In my personal experience, if you have a well-functioning edge filter, it pays to stick with just that. Even if the transmission curves are extremely similar, some wearers of edge filter glasses do not like a special residual reflex on the lenses, which is related to the antireflection coating.

Some are blue others are greener. Most customers do not care about these little things. However, it does matter if you are dealing with particularly sensitive eyes. That is why I like to show such differences within the consultation.

If there are problems outside in bright light then the customer should be able to gain direct experience with the edge filters outside. How are bumps or curbs to be seen now? Such questions are important and should be asked several times with different filters. The optimum filter can then be found. As a rule, customers quickly have a favorite with which they have had the best experience.

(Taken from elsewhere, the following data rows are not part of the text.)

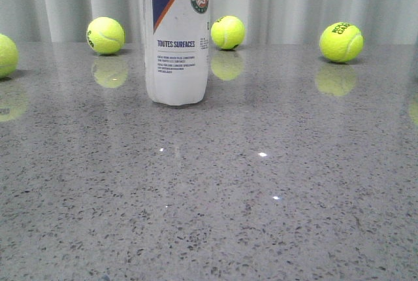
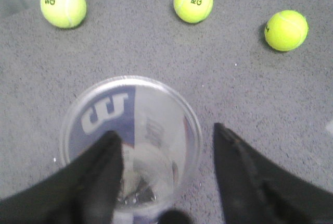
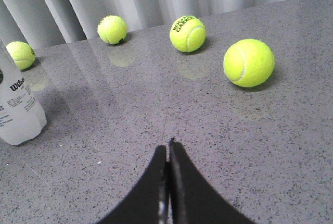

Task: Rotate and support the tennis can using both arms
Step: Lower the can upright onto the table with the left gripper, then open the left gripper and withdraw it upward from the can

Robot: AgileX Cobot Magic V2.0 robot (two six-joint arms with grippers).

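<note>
The tennis can (image 1: 177,39) stands upright on the grey table, left of centre; its top is cut off by the frame. No arm shows in the front view. In the left wrist view I look down on the can's clear lid (image 2: 151,122). My left gripper (image 2: 165,132) is open above it, with one finger (image 2: 99,172) over the lid and the other (image 2: 239,172) out beyond the rim. My right gripper (image 3: 168,148) is shut and empty above bare table, well apart from the can (image 3: 18,109), which shows at the edge of its view.
Yellow-green tennis balls lie along the back of the table (image 1: 261,183): one at the far left (image 1: 5,55), one left of the can (image 1: 104,35), one just right of it (image 1: 228,32), one further right (image 1: 341,42). A white curtain hangs behind.
</note>
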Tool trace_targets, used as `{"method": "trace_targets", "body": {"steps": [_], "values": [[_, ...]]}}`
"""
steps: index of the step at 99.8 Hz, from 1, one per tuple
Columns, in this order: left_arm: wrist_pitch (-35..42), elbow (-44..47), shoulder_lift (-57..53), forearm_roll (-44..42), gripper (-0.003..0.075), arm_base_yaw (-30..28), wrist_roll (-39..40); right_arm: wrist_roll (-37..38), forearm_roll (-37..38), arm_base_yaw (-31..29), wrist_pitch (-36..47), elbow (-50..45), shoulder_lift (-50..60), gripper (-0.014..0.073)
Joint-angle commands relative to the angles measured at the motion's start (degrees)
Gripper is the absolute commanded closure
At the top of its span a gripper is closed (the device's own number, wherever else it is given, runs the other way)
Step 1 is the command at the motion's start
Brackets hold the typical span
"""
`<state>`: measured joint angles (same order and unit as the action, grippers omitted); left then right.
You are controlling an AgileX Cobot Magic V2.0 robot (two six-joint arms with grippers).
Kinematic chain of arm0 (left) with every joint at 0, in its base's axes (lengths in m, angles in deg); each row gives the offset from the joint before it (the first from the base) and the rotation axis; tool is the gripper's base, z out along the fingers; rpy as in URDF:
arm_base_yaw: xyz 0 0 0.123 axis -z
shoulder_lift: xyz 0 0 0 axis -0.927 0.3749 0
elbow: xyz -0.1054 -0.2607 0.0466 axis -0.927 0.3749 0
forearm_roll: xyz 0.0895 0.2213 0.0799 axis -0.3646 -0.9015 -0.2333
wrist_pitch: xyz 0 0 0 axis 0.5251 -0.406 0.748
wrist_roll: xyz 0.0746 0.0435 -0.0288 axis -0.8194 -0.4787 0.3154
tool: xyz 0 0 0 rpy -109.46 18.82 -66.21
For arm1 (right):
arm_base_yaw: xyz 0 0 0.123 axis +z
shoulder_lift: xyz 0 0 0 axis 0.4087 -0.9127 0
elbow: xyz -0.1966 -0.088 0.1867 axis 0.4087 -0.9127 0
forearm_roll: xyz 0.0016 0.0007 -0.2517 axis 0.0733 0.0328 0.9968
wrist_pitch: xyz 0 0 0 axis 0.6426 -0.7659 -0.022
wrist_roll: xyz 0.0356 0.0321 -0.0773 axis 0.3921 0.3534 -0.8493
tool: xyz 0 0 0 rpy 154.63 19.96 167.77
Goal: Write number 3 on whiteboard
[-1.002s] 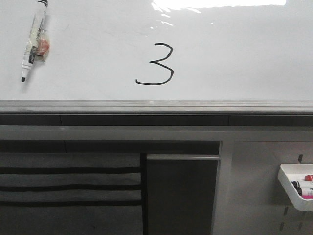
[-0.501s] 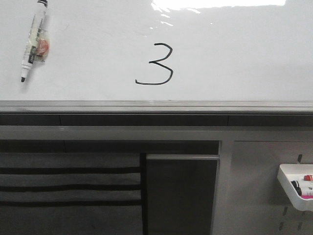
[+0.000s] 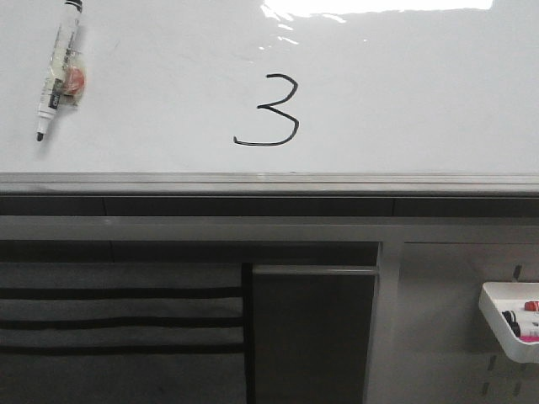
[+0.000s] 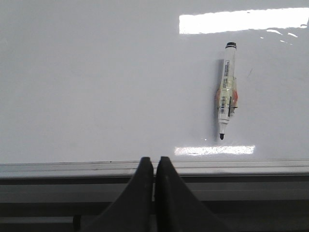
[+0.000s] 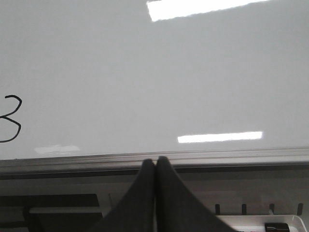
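The whiteboard point(image 3: 404, 93) fills the upper part of the front view, with a grey rail point(image 3: 269, 182) along its lower edge. A black hand-drawn number 3 point(image 3: 268, 110) is on it near the middle; part of it shows in the right wrist view point(image 5: 10, 118). An uncapped white marker point(image 3: 59, 69) lies on the board at the far left, also seen in the left wrist view point(image 4: 226, 90). My left gripper point(image 4: 154, 160) is shut and empty, below the board's rail. My right gripper point(image 5: 155, 160) is shut and empty, also below the rail. Neither arm shows in the front view.
A grey pegboard panel point(image 3: 438, 320) holds a white tray point(image 3: 510, 321) with coloured markers at the lower right. A dark panel point(image 3: 312, 332) and a slatted section point(image 3: 118, 320) lie below the rail.
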<state>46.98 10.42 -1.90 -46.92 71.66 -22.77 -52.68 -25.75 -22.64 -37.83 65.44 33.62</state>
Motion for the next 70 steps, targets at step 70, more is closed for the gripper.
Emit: {"method": "trace_targets", "body": {"steps": [70], "values": [[4.2,0.2,-1.8,0.0,0.0738,-0.1,0.6,10.1,9.8,-0.3,3.8,-1.1,1.2,0.0668]]}}
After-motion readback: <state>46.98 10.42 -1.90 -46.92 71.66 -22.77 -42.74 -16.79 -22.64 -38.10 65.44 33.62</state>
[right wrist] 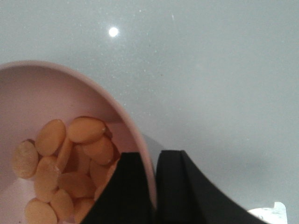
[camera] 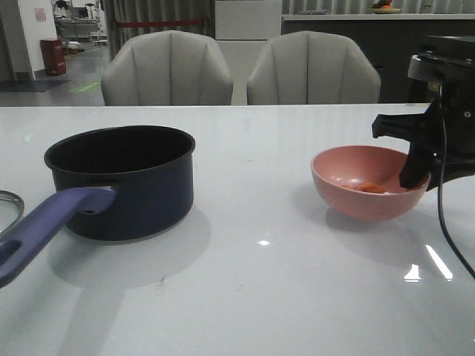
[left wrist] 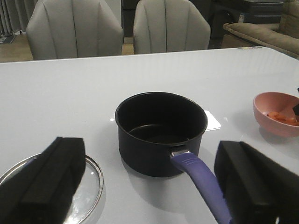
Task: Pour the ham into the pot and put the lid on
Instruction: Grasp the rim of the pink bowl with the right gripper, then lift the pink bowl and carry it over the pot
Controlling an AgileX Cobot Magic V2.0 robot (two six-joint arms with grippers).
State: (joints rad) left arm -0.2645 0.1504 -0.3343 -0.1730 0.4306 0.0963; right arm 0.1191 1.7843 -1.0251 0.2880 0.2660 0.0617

Image shows different edge filter glasses
The image shows typical edge filters. The contrast of the image becomes very intense. The higher the number on the side of the filter the more intense it is.

To give customers a first impression, clip ons with the different edge filters are very practical. These can be quickly put on the glasses and exchanged. These are also available for purchase and are usually cheaper compared to the production of an edge filter in which the strength of the glasses is built directly into the lens.

The disadvantage of a filter, however, are increased reflections on the lens surface. These are always present and can be irritating depending on the angle of view and light illumination. Therefore, I prefer to have the edge filter made directly with the customer’s prescription. This reduces the reflections and also looks aesthetically better. The disadvantage is, of course, that you are bound to one edge filter per pair of prescription glasses. If you need several edge filters, this can quickly become more expensive.

Which Edge Filter to Choose When You Are Very Sensitive to Brightness?

In case you are very sensitive too brightness edge filter which block more light with a darker tint are the first things to try. Eschenbach for example has the very dark wP85 edge Filters with absorb between are a combination of edge filter and a tint with 85% absorption of the light.

The advantage with this variant is that it is suitable for use in road traffic. Many glasses are with stronger filtering effects are not suitable for use in road traffic.

Because of color distortion, stronger edge filters of 511 nm, for example, are only conditionally roadworthy, i.e. permitted for daytime driving. With even stronger filter effects from 527 nm, there is often no longer any permission by law to use them in road traffic. The 400 and 450 nm edge filters, on the other hand, are fully roadworthy. Your optician can give you more detailed information regarding the country in which you live,

But the edge filter with the darkest tint is not automatically the best. Try it out outside when the sun is shining and compare different ones. Your optician can also combine some edge filters with polarization technology which also helps reducing bright glare. For polarized edge filters I like to show products from Eschenbach.

What Do Edge Filter Glasses Cost?

Prices for edge filters vary from 80$ per lens up to 250$ per lens for single vision designs. Depending on what manufacturer the optician uses and what coating is used the price may vary.

Since edge filters are often needed for medical reasons it is possible that your health insurance will pay for part or all of the glasses. Here subsidies are always different depending on the tariff. For this reason, you should send the cost estimate from your optician to your insurance company for further information.